I''m not quite sure why there''s the difference here. Is it that most of your tiles only have two or three objects that need to be rendered?



Because often many( up to 90% in extreme cases) of the squares may having NOTHING in them, so there''s is no reason to be looping through all of them in every rendering cycle. Much better to just hit those items that need rendering!

My approach may change once again once I use an OctTree or similar method for excluding areas outside of the camera''s view.

My vector is for pointers, so the memory shouldn''t be too horrible. I didn''t know about reserve, so that should REALLY help. Hopefully the slowdown I was seeing was all of the calls to push_back without having reserved. I''ll add reserve and see what that does.
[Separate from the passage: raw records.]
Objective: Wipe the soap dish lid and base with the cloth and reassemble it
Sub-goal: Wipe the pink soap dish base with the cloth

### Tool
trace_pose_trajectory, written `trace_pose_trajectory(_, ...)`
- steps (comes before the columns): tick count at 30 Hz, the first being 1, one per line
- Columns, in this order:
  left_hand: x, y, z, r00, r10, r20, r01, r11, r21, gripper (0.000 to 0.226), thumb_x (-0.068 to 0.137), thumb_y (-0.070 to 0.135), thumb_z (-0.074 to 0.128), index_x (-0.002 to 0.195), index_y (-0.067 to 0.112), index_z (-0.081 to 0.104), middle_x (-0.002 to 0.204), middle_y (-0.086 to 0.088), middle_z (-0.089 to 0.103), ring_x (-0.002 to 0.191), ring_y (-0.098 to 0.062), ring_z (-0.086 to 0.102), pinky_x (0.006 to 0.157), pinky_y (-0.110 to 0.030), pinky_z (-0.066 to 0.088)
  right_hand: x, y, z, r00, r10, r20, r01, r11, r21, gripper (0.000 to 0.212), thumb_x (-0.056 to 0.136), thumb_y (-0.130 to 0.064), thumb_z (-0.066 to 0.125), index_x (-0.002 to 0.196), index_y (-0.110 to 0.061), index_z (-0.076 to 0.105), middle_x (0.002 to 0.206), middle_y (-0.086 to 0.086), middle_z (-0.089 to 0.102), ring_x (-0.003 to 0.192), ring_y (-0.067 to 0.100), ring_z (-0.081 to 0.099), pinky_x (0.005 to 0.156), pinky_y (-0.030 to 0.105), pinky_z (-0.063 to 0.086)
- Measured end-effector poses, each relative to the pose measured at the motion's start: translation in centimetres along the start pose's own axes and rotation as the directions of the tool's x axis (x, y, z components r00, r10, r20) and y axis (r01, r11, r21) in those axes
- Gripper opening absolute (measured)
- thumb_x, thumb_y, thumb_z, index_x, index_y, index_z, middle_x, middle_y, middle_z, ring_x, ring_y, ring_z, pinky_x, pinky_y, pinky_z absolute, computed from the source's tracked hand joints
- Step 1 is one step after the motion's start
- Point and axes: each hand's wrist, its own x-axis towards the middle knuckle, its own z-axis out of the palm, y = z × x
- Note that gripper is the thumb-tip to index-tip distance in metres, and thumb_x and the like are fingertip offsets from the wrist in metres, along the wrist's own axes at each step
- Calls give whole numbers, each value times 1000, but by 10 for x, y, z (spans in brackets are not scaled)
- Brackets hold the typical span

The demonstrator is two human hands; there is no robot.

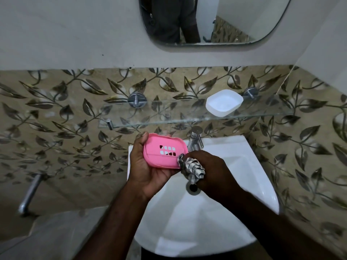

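Now, from the head camera, my only view, I see both forearms reaching forward from the bottom of the frame over the white sink (249, 166). The left hand (148, 166) is turned palm up and tilted toward me, cradling the pink part (165, 153) of the soap dish. Its thumb (142, 136) hooks over the far left corner, while the fingers curl underneath, clamped on the piece and mostly hidden by it. The right hand (212, 169) comes in from the right with its back toward the camera. Its fingers are closed tight round a bunched checked cloth (193, 168), and a corner of that cloth presses against the near right edge of the pink part. The pink part is a rounded rectangle with two short rows of slots through its middle, held above the sink's left rim, just below the tap (195, 140). I cannot tell whether it is the lid or the base. The white part (224, 103) of the dish sits by itself, open side up, on the glass shelf (150, 114) above the tap, well apart from both hands. The drain (193, 188) shows just under the hanging end of the cloth.
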Motion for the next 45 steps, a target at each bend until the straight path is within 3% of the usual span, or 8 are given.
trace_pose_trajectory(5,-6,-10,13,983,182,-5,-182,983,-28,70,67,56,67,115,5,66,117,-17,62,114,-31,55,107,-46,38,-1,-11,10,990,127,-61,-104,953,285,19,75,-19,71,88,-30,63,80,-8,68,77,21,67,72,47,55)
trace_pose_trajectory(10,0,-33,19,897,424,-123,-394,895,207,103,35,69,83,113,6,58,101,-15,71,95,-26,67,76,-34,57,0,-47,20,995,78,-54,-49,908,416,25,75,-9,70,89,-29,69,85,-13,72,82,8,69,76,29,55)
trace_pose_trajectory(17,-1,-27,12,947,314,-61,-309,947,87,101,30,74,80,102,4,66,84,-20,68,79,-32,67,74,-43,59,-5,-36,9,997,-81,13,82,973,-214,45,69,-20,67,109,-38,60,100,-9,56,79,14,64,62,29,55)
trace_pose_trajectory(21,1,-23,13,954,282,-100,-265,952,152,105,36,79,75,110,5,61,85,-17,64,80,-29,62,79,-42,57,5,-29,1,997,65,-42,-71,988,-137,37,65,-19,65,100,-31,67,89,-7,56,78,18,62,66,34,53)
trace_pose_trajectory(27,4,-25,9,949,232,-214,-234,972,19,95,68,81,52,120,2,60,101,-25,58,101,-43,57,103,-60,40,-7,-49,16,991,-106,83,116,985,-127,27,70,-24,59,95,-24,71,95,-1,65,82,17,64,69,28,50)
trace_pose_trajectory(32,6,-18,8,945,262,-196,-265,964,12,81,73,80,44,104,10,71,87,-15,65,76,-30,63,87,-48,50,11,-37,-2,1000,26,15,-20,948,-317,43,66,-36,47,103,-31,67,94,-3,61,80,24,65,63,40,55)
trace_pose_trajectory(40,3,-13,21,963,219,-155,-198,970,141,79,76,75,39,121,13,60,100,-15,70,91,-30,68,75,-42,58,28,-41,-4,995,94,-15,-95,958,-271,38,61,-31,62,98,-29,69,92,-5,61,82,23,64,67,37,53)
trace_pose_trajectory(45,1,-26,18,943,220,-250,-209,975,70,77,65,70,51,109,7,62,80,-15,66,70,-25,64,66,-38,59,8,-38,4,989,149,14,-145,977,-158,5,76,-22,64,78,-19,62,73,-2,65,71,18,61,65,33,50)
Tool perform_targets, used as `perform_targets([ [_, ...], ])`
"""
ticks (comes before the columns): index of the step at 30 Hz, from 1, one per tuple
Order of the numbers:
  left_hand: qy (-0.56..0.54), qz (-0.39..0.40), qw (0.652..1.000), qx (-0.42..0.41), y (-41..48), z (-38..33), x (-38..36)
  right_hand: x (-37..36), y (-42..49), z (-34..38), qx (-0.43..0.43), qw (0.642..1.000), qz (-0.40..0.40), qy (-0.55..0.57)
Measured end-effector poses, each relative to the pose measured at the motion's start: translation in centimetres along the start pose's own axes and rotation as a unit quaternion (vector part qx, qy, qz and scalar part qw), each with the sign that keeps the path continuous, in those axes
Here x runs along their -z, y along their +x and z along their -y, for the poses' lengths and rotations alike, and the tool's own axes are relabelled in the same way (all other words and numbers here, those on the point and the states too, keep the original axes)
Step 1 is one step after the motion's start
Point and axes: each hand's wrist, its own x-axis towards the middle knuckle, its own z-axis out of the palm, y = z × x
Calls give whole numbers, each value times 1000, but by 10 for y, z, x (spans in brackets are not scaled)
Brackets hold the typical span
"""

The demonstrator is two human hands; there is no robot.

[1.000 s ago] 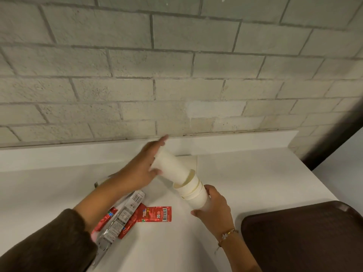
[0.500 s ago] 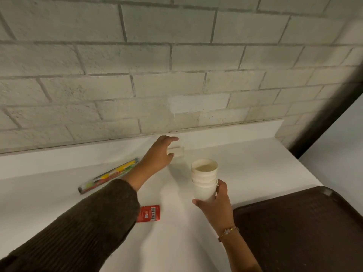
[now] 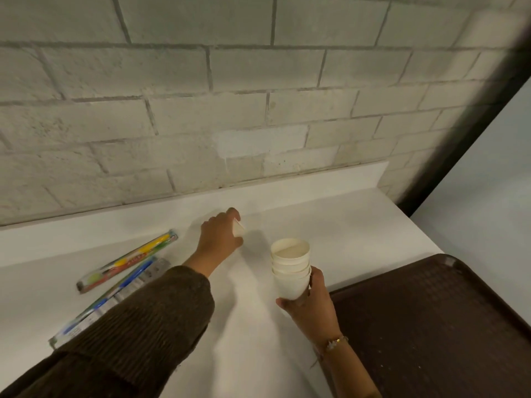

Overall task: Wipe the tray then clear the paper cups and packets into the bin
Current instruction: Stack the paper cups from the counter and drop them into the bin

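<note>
A person's right hand (image 3: 311,304) curled round the base of an upright stack of paper cups (image 3: 290,264) above the white counter (image 3: 344,225), left hand (image 3: 219,239) gripping 1 small cup (image 3: 239,228) near the wall, brown tray (image 3: 445,326) at right, 2 toothbrush packs (image 3: 126,261) at left

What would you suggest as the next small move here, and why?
Probably lift the single cup and nest it into the stack: the left hand grips that cup, and the right hand holds the stack upright, mouth open, close by.
</note>
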Motion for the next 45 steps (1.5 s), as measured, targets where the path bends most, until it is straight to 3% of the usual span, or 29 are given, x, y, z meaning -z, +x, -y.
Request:
perform_targets([
  [2, -189, -56, 976, 92, -12, -12, 16, 0, -2, -4, -7, 1000, 11, 8],
  [5, -417, -110, 889, 153, -37, -36, 51, -1, -9, -3, -3, 1000, 30, 4],
  [8, -521, -120, 836, 123, -69, -55, 76, -1, -16, 3, 30, 999, 39, -15],
  [10, -538, -110, 831, 90, -91, -61, 84, -2, -22, 10, 56, 997, 49, -26],
  [14, -476, -77, 875, 46, -132, -62, 81, -6, -38, 28, 90, 992, 88, -17],
  [21, -429, -59, 900, 51, -185, -58, 62, -27, -65, 45, 135, 977, 132, 95],
  [27, -404, -33, 911, 77, -213, -46, 54, -34, -85, 38, 160, 973, 126, 106],
  [33, -415, 44, 907, 62, -228, -30, 58, -34, -98, 33, 159, 978, 114, 72],
  [36, -414, 6, 905, 95, -226, -15, 69, -30, -101, 32, 143, 979, 114, 88],
  [38, -360, -52, 918, 157, -226, 6, 81, -27, -102, 31, 133, 979, 114, 103],
  [41, -134, -116, 958, 225, -240, 50, 93, -26, -107, 30, 121, 979, 114, 115],
  [43, 7, -70, 955, 290, -253, 80, 91, -27, -110, 28, 118, 980, 112, 113],
  [45, 67, 6, 924, 376, -266, 101, 86, -28, -112, 28, 112, 982, 109, 108],
])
Also, as far as switching from a vector to a list, I will only be adding at the end and will only rarely be removing (this will however be arbitrary objects, not guaranteed to be at the end). What is the downside of switching to a list from a vector? Is it a no brainer or do I lose something?

Thanks, too for the3 clock method...I''d never used it before.

Thanks again for the great response. Most of it was stuff I already knew, but some of it was new and it was great to get confirmation of the other stuff!

Best,
Onnel
quote:
Original post by onnel
Also, as far as switching from a vector to a list, I will only be adding at the end and will only rarely be removing (this will however be arbitrary objects, not guaranteed to be at the end). What is the downside of switching to a list from a vector? Is it a no brainer or do I lose something?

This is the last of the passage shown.